→ **Task item**: Would you return every line of the listing below that has "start" in it?

→ **Raw data**:
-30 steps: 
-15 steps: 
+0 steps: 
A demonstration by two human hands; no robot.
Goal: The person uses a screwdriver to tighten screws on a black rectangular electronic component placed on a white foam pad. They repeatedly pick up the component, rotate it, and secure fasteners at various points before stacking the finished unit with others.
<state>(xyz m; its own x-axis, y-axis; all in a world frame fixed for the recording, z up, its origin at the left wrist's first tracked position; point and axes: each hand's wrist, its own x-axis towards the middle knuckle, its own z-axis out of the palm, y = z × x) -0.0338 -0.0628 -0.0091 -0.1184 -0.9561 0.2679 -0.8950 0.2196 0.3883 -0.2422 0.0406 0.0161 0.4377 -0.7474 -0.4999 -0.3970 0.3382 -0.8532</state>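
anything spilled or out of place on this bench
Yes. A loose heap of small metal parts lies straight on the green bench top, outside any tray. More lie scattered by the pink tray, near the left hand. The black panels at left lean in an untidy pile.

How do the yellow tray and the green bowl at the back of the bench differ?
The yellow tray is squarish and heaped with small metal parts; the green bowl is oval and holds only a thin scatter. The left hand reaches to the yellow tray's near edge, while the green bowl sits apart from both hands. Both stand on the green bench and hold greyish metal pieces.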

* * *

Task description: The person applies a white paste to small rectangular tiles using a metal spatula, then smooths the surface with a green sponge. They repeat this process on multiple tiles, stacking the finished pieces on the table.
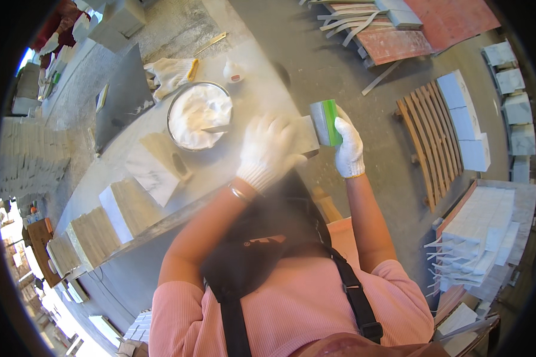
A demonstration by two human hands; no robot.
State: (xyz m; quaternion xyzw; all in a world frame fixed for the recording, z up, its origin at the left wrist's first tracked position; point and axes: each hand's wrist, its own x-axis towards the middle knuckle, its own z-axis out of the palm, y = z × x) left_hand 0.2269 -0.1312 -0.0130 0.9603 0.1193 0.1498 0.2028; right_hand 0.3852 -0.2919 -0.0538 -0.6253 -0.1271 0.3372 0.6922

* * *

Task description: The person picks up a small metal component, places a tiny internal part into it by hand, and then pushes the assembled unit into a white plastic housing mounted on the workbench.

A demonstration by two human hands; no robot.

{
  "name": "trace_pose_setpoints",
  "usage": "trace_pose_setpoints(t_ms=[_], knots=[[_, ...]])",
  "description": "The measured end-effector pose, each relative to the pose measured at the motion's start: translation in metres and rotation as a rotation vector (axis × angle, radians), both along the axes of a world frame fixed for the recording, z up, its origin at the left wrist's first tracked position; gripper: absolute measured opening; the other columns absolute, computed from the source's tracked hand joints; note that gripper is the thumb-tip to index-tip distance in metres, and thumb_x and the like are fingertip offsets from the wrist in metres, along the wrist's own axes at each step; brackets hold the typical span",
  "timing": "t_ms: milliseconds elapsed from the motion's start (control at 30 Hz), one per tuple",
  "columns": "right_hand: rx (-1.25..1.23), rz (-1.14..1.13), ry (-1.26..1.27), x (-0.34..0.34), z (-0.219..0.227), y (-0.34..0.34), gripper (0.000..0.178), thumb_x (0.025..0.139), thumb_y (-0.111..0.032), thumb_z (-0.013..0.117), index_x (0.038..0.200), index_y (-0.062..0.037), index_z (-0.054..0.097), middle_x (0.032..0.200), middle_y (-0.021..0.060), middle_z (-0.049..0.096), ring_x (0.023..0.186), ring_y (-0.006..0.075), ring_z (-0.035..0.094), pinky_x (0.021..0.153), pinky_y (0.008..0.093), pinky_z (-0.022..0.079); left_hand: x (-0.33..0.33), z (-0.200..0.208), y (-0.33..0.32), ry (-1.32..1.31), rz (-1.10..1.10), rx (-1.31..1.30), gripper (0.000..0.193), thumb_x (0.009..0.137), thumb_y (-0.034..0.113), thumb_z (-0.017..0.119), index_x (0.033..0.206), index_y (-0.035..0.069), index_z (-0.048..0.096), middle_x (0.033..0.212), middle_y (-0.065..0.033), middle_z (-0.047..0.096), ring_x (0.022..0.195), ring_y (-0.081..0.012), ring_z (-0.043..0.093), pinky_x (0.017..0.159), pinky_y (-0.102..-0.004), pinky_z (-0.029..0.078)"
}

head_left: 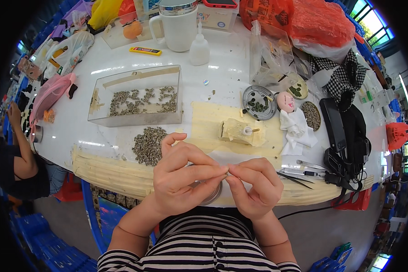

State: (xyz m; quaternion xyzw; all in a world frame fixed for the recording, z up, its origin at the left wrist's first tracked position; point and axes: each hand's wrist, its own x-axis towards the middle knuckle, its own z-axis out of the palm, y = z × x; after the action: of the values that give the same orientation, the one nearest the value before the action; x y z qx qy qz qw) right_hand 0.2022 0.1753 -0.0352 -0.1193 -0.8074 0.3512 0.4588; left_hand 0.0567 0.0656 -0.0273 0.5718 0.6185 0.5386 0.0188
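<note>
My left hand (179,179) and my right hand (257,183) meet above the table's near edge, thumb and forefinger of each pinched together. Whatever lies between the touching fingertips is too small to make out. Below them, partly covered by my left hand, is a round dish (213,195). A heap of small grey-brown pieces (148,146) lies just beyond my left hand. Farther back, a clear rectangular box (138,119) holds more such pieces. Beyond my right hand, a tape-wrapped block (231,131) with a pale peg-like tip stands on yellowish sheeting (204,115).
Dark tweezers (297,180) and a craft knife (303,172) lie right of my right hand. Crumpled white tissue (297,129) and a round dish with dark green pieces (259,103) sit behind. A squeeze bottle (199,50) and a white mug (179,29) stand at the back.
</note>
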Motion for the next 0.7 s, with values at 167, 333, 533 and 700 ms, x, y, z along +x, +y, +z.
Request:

→ **Response**:
  "description": "The measured end-effector pose, each relative to the pose measured at the motion's start: translation in metres and rotation as a rotation vector (axis × angle, radians), both along the axes of a world frame fixed for the recording, z up, its origin at the left wrist's first tracked position; gripper: absolute measured opening; the other columns absolute, computed from the source's tracked hand joints; note that gripper is the thumb-tip to index-tip distance in metres, and thumb_x and the like are fingertip offsets from the wrist in metres, along the wrist's own axes at each step; brackets hold the typical span",
  "timing": "t_ms: milliseconds elapsed from the motion's start (control at 30 Hz), one per tuple",

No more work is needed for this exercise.